◆ TASK ITEM
Establish how many lines below contain the string "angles". Respond with that number alone.

◆ DATA FOR ANALYSIS
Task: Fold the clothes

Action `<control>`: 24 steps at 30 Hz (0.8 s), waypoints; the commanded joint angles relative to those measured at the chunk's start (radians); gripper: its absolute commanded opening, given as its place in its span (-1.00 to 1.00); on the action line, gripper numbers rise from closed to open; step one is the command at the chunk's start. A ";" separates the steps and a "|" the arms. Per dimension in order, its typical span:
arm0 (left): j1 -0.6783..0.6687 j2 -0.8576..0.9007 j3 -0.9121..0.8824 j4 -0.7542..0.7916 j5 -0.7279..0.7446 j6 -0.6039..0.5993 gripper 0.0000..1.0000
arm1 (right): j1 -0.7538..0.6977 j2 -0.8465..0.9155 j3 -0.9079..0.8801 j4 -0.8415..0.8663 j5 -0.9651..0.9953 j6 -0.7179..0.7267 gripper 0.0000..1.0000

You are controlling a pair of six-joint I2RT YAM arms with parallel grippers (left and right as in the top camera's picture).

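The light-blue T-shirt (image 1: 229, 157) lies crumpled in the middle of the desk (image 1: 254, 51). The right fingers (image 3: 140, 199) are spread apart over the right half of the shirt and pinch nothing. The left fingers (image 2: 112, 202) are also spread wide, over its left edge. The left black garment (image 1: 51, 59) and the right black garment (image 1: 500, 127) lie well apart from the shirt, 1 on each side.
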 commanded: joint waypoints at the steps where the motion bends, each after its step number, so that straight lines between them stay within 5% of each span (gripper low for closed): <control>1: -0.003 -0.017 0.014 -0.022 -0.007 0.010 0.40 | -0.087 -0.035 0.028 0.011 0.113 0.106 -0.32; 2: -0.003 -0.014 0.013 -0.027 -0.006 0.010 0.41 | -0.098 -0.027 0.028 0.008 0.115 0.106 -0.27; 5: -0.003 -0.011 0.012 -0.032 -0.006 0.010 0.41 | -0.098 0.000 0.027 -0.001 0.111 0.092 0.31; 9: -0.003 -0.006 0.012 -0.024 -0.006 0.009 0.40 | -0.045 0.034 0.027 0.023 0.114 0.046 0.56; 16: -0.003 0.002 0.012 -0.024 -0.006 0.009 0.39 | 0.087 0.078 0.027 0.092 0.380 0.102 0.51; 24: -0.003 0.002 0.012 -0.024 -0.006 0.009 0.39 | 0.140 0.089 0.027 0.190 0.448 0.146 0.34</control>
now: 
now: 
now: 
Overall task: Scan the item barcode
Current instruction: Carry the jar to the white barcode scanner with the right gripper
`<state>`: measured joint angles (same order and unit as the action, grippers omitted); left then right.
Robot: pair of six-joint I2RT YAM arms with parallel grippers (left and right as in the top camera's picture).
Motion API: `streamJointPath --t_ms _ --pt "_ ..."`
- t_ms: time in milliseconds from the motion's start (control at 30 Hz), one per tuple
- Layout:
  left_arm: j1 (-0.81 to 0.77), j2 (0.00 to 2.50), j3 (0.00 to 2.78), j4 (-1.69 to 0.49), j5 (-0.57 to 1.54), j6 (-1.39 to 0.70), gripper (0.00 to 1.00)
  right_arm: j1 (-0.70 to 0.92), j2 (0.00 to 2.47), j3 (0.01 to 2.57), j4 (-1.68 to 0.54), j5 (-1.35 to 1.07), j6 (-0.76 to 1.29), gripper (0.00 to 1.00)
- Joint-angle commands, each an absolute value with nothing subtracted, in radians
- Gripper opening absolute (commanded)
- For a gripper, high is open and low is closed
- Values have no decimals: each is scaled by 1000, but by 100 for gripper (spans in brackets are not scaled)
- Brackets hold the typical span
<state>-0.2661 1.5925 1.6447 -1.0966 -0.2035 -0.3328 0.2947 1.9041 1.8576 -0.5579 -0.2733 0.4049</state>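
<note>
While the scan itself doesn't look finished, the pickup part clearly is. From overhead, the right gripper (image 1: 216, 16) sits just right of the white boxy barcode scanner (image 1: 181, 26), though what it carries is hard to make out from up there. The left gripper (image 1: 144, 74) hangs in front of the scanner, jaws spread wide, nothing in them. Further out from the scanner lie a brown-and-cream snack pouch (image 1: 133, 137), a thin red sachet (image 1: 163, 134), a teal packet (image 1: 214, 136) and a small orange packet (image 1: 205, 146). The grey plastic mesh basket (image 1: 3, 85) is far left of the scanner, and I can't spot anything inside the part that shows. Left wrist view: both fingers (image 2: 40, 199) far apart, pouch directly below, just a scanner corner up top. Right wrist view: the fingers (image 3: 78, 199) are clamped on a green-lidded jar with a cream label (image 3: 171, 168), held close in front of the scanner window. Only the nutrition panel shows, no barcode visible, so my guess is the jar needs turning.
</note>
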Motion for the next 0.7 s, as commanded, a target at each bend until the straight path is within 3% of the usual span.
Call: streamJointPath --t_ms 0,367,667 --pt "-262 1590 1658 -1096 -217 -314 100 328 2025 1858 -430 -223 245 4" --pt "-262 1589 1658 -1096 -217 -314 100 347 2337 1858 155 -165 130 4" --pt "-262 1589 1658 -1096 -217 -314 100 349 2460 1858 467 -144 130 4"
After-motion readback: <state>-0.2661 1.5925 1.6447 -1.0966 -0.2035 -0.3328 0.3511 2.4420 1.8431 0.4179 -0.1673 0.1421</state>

◆ EXERCISE ANSWER
2